WHAT IS BEING ASKED: A faithful copy of the data below is required, leaving out every picture.

MATERIAL PROVIDED:
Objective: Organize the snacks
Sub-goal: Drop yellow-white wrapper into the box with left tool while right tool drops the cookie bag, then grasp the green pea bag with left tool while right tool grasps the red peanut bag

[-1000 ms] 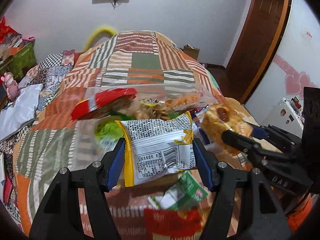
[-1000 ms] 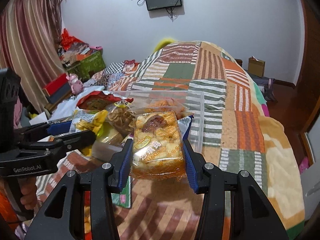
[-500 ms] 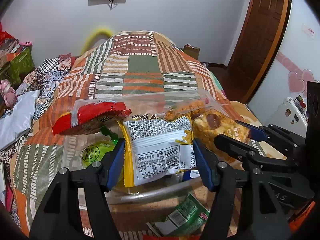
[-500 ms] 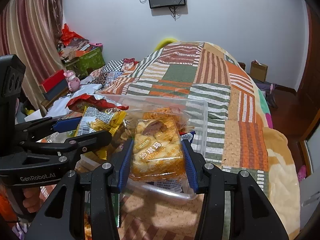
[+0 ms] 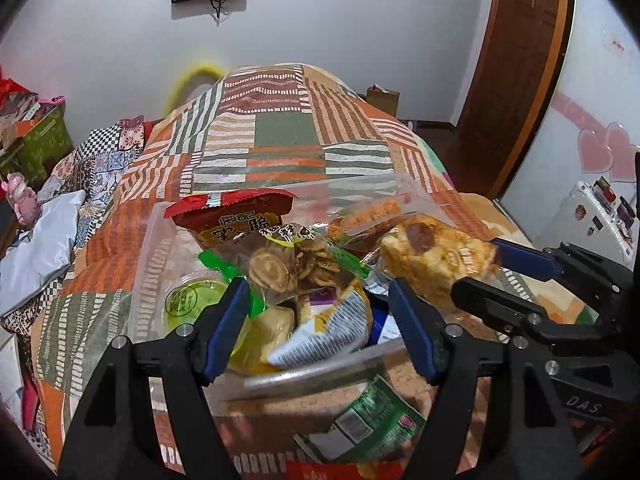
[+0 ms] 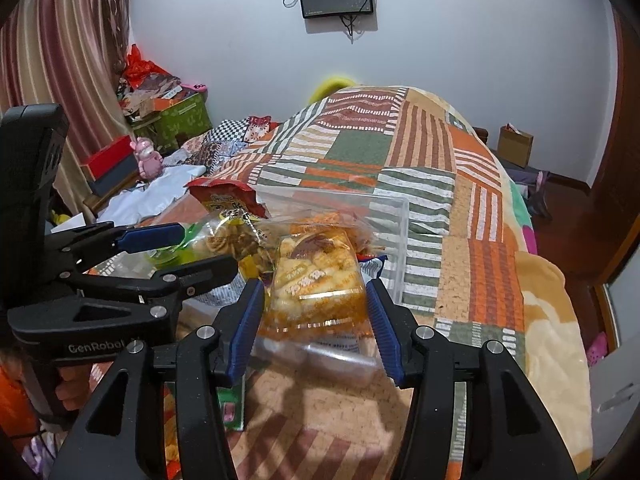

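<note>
The left gripper [image 5: 318,328] hangs over the near edge of the bin [image 5: 152,248], its jaws spread, and the white packet [image 5: 320,332] lies loose between them, touching neither pad as far as can be seen. Beside it, the right gripper [image 6: 314,320] has its jaws set wide about the puff pack [image 6: 316,280]; whether they bear on it I cannot tell. The pack sits high on the heap — it could slide over the bin's near wall onto the bed [image 6: 480,200]. Behind it the red bag [image 5: 236,220] leans atop the pile; a nudge might topple it out the far side.
</note>
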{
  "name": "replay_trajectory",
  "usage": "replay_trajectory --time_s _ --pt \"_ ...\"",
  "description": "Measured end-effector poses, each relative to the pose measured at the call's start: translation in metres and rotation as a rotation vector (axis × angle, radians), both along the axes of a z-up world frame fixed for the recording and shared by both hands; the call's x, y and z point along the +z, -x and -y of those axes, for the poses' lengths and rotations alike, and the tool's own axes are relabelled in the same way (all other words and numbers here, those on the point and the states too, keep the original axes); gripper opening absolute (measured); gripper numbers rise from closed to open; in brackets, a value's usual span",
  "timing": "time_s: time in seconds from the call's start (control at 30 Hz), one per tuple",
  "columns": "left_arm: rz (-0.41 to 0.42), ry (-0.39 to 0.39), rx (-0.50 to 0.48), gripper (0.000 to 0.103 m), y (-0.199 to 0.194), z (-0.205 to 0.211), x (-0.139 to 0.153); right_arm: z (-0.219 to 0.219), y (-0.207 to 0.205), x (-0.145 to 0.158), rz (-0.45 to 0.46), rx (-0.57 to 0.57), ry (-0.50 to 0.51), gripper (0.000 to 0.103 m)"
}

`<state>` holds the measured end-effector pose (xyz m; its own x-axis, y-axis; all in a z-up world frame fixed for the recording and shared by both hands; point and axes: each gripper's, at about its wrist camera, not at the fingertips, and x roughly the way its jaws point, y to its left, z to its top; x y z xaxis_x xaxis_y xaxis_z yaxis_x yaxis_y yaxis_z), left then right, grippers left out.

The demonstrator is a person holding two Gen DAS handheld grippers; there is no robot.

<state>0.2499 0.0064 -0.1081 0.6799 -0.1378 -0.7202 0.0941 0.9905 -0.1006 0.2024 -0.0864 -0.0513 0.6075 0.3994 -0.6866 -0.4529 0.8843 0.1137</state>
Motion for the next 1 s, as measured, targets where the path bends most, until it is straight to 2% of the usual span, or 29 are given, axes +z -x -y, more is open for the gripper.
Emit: replay_trajectory --time_s 0.17,0.23,0.4,0.47,0.57,0.7,0.83,1.0 --pt "0.016 0.016 0.01 0.072 0.019 -0.006 0.013 0.006 0.012 0.008 0.013 -0.006 -0.018 0.05" --pt "0.022 0.018 0.015 0.075 0.027 -0.009 0.017 0.009 0.017 0.01 0.015 -0.009 -0.027 0.051" --pt "0.03 0.003 0.032 0.077 0.055 -0.018 0.024 0.008 0.036 0.015 0.014 0.002 -0.052 0.053" --pt "0.023 0.003 0.037 0.077 0.066 -0.023 0.024 0.006 0.045 0.016 0.013 0.012 -0.054 0.057" --pt "0.007 0.0 0.045 0.078 0.081 -0.029 0.021 0.001 0.057 0.016 0.012 0.028 -0.06 0.064" --pt "-0.01 -0.014 0.061 0.08 0.101 -0.038 0.013 -0.01 0.072 0.012 0.001 0.069 -0.064 0.065" --pt "-0.032 -0.008 0.084 0.08 0.117 -0.051 0.004 -0.025 0.083 -0.002 -0.037 0.116 -0.071 0.07" --pt "-0.066 -0.01 0.103 0.08 0.139 -0.068 -0.012 -0.047 0.086 -0.025 -0.102 0.151 -0.055 0.071"
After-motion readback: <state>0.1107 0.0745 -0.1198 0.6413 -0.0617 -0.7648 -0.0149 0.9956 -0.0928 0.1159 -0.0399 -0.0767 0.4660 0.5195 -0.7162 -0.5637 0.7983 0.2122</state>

RESPONSE TO THIS TASK:
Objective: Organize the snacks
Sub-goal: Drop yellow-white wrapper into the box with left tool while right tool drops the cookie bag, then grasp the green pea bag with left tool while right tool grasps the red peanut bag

[-1000 ms] 
[-1000 ms] 
[-500 ms] 
[-500 ms] 
[+0 ms] 
[+0 ms] 

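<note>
The left gripper [image 5: 318,328] hangs over the near edge of the bin [image 5: 152,248], its jaws spread, and the white packet [image 5: 320,332] lies loose between them, touching neither pad as far as can be seen. Beside it, the right gripper [image 6: 314,320] has its jaws set wide about the puff pack [image 6: 316,280]; whether they bear on it I cannot tell. The pack sits high on the heap — it could slide over the bin's near wall onto the bed [image 6: 480,200]. Behind it the red bag [image 5: 236,220] leans atop the pile; a nudge might topple it out the far side.
</note>
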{
  "name": "replay_trajectory",
  "usage": "replay_trajectory --time_s _ --pt \"_ ...\"",
  "description": "Measured end-effector poses, each relative to the pose measured at the call's start: translation in metres and rotation as a rotation vector (axis × angle, radians), both along the axes of a z-up world frame fixed for the recording and shared by both hands; the call's x, y and z point along the +z, -x and -y of those axes, for the poses' lengths and rotations alike, and the tool's own axes are relabelled in the same way (all other words and numbers here, those on the point and the states too, keep the original axes); gripper opening absolute (measured); gripper numbers rise from closed to open; in brackets, a value's usual span",
  "timing": "time_s: time in seconds from the call's start (control at 30 Hz), one per tuple",
  "columns": "left_arm: rz (-0.41 to 0.42), ry (-0.39 to 0.39), rx (-0.50 to 0.48), gripper (0.000 to 0.103 m), y (-0.199 to 0.194), z (-0.205 to 0.211), x (-0.139 to 0.153); right_arm: z (-0.219 to 0.219), y (-0.207 to 0.205), x (-0.145 to 0.158), rz (-0.45 to 0.46), rx (-0.57 to 0.57), ry (-0.50 to 0.51), gripper (0.000 to 0.103 m)"
}

`<state>` holds the measured end-effector pose (xyz m; its own x-axis, y-axis; all in a z-up world frame fixed for the recording and shared by both hands; point and axes: each gripper's, at about its wrist camera, not at the fingertips, and x roughly the way its jaws point, y to its left, z to its top; x y z xaxis_x xaxis_y xaxis_z yaxis_x yaxis_y yaxis_z), left then right, grippers left out.

The demonstrator is a person holding two Gen DAS handheld grippers; there is no robot.

<state>0.2499 0.0064 -0.1081 0.6799 -0.1378 -0.7202 0.0941 0.9905 -0.1006 0.2024 -0.0864 -0.0513 0.6075 0.3994 -0.6866 -0.4529 0.8843 0.1137</state>
Motion for the next 1 s, as measured, targets where the path bends most, until it is straight to 2% of the usual span, or 29 are given, axes +z -x -y, more is open for the gripper.
Emit: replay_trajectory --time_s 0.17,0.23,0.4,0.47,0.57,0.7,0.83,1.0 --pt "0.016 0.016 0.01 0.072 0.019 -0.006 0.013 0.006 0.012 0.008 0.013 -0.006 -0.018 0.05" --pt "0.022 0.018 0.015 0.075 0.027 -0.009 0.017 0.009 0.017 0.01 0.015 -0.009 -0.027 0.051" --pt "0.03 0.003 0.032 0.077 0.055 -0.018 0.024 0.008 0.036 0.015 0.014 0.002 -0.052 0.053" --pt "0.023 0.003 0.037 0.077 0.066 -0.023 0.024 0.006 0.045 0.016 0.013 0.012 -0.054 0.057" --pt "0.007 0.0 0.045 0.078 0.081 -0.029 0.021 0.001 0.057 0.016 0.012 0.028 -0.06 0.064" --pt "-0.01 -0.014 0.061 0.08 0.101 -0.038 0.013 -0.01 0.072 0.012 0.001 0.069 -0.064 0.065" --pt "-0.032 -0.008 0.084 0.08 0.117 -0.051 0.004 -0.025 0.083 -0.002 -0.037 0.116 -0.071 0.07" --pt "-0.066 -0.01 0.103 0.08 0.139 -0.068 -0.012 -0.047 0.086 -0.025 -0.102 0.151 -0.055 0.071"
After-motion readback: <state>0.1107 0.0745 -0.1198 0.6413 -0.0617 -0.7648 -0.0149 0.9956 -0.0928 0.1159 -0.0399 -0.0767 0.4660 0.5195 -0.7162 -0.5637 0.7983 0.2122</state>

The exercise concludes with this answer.